ECLI:NL:RBNHO:2020:7304
Rechtbank Noord-Holland
- Eerste aanleg - enkelvoudig
- Rechtspraak.nl
Niet-ontvankelijkheid van beroep inzake huurtoeslag door niet tijdig betalen griffierecht
Op 25 september 2020 heeft de Rechtbank Noord-Holland uitspraak gedaan in een zaak tussen eiser [X], wonende te [Z], en de Belastingdienst/Toeslagen als verweerder. Eiser had op 20 januari 2020 een tweede bezwaarschrift ingediend tegen een eerdere uitspraak op bezwaar van de Belastingdienst inzake huurtoeslag over het jaar 2016. De Belastingdienst heeft dit bezwaarschrift aangemerkt als beroepschrift en ter verdere behandeling aan de rechtbank doorgezonden.
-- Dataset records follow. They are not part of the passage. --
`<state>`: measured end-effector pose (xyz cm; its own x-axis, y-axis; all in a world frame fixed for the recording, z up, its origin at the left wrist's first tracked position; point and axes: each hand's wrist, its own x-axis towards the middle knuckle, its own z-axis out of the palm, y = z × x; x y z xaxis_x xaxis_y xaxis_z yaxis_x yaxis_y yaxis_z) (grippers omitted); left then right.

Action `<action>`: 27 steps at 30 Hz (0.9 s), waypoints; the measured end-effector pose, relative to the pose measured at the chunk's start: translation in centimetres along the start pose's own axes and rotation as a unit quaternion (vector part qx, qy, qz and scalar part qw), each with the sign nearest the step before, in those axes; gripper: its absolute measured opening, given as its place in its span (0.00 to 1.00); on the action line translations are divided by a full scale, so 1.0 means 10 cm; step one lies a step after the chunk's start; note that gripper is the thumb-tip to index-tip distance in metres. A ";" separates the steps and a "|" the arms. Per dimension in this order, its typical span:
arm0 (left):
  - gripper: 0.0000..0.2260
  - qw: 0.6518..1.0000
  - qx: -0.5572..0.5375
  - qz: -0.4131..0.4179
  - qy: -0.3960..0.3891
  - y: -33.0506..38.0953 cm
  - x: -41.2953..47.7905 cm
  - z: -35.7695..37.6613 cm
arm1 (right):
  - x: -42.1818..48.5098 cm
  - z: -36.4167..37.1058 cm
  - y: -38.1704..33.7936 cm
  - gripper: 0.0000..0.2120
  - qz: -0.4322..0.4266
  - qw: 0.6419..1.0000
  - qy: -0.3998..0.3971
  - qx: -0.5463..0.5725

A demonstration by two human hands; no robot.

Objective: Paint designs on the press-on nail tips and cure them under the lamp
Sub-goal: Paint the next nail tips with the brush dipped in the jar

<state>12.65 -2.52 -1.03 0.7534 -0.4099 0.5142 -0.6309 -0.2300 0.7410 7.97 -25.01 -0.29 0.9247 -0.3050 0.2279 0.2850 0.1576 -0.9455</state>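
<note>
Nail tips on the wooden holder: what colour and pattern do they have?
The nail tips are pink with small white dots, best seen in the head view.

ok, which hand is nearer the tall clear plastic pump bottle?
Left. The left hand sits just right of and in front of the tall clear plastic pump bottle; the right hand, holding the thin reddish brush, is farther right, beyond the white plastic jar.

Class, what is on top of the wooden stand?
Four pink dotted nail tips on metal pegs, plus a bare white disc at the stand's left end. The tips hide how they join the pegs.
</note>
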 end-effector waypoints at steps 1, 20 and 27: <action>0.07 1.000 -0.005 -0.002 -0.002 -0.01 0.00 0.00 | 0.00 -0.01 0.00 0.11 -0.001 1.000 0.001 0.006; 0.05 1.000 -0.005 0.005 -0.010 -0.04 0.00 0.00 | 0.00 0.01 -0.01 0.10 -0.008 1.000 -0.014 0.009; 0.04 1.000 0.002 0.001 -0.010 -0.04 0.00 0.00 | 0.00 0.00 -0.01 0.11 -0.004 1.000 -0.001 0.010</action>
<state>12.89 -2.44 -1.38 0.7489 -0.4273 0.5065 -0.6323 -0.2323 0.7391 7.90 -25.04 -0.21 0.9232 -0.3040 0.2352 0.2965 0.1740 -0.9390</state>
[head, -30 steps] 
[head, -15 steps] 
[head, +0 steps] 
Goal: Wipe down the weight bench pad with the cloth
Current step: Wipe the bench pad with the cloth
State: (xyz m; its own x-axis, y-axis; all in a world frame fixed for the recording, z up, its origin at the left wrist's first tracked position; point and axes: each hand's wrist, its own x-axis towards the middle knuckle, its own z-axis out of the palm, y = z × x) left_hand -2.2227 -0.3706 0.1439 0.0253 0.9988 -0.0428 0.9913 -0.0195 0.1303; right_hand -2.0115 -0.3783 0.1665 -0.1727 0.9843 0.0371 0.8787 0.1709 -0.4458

De rechtbank heeft op basis van artikel 8:54 van de Algemene wet bestuursrecht (Awb) uitspraak gedaan zonder zitting. In de uitspraak werd benadrukt dat iemand die beroep instelt, griffierecht moet betalen. In deze zaak was het griffierecht vastgesteld op € 48. Eiser werd in de gelegenheid gesteld om het griffierecht te betalen, maar heeft hier niet op gereageerd. De griffier heeft eiser meerdere keren herinnerd, maar het griffierecht is niet tijdig betaald.
Aangezien eiser geen verontschuldiging heeft gegeven voor het niet tijdig betalen van het griffierecht, heeft de rechtbank geoordeeld dat het beroep kennelijk niet-ontvankelijk is. De rechtbank heeft geen aanleiding gezien voor een proceskostenveroordeling. De uitspraak is gedaan door rechter M.C. van As, in aanwezigheid van griffier N. Joacim. Deze uitspraak is niet openbaar uitgesproken vanwege de coronamaatregelen, maar zal alsnog openbaar worden gemaakt zodra dat weer mogelijk is.